Love Goes To Press
nytheatre.com review by Lynn Marie Macy
June 15, 2012
The semi autobiographical Love Goes To Press was written just after Word War II by Martha Gellhorn (1908-1998) and Virginia Cowles (1910 – 1983), two seasoned American war correspondents who stumbled into writing a clever and entertaining comedy for the stage. The show opened in London in 1946 to great success but sadly only ran for four performances on Broadway in 1947.
The play is set in a press camp on the Italian front near the end of World War II and centers around female war correspondents Annabelle Jones and Jane Mason; who are admittedly similar in description, personality and life experience to Gellhorn and Cowles themselves. And though the authors claimed the male characters in the play to be completely fictitious, their theatrical love interests Joe Rogers and Major Philip Brook-Jervaux bear undeniable resemblances to Gellhorn's and Cowles' real life entanglements with Ernest Hemingway and Aiden Crawley.
I found it intriguing that these intrepid women chose comedy as the vehicle for their wartime tale after all the carnage and ugliness they must have witnessed during the various conflicts they covered. On stage (as in real life) these two bold, fearless heroines penetrate their male-dominated field all the way through the enemy lines scooping their less ambitious rivals in the process. The reactions of their male competitors range from admiration, to envy, to chauvinistic disapproval. The greatest conflict arises when romance infiltrates the press camp. Annabelle Jones finds herself faced with her attractive ex-husband Joe Rogers, whom she divorced for stealing her work, and his new fiancée, ditzy English showgirl Daphne Rutherford, who is there to entertain the soldiers. Their mutual attraction still holds sway, as does his unethical behavior. Jane Mason encounters fierce opposition to her chosen profession from Major Phillip Brook-Jervaux, the public relations officer in charge, but the sparks fly in earnest even as the enemy shells begin to drop.
Director Jerry Ruiz has assembled a fantastic group of artists and we find ourselves thoroughly transported to another era. The set design by Steven C. Kemp is impressively detailed in its run-down shabbiness and Kemp creatively and easily shifts from one location to another. Lights by Christian DeAngelis and sound by Jane Shaw go miles in recreating the sights and sounds of a countryside under siege. Andrea Varga’s costumes are perfectly suited to each character and to the period and are comfortably natural in their overall effect. Ruiz keeps the show moving at a brisk pace, allowing the comedic moments and one-liners to flow freely.

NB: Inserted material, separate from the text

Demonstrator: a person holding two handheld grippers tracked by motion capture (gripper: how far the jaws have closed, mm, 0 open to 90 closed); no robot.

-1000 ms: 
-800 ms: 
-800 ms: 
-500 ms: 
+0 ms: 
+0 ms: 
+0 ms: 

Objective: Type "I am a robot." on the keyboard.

The supporting cast does superb work. Jay Patterson as Tex Crowder, David Graham Jones as Leonard Lightfoot, Curzon Dobell as Hank O’Reilly, Peter Cormican as Captain Sir Alastair Drake and Ned Noyes as Corporal Cramp summon up the colorful plethora of crusty curmudgeons, harried journalists and fastidious clerks who humorously populate the Poggibonsi press camp. Thomas Matthew Kelly suavely swoops in as Major Dick Hawkins, ready to whisk Annabelle off her feet and all the way to Poland. Rob Breckenridge coats his two-timing character with a rugged appeal as Joe Rogers and Bradford Cover simply exudes staid British conservatism as Major Phillip Brook-Jervaux.
But it is the ladies who ultimately grab the spotlight. Margot White is very funny as the silly and vain actress Daphne Rutherford. Angela Pierce is a worthy counterpoint to the Major as the fiercely independent Jane Mason and Heidi Armbruster shines as the resourceful, confident Annabelle Jones. Mint audiences may recall Armbruster as the Gellhorn inspired character Dorothy Bridges in Hemingway’s play The Fifth Column in 2008. I could not help contemplating what an ironic, intriguing opportunity it must be for a performer to explore and inhabit two such distinctly different visions of the fabled Martha Gellhorn. Gellhorn’s personal vision is decidedly more fun! This sterling ensemble is solidly supported by Amy Stoller’s thoughtful work on multiple dialects.
This delightful first revival of Love Goes To Press is another rediscovered gem in the Mint Theater’s “worthy but neglected” crown.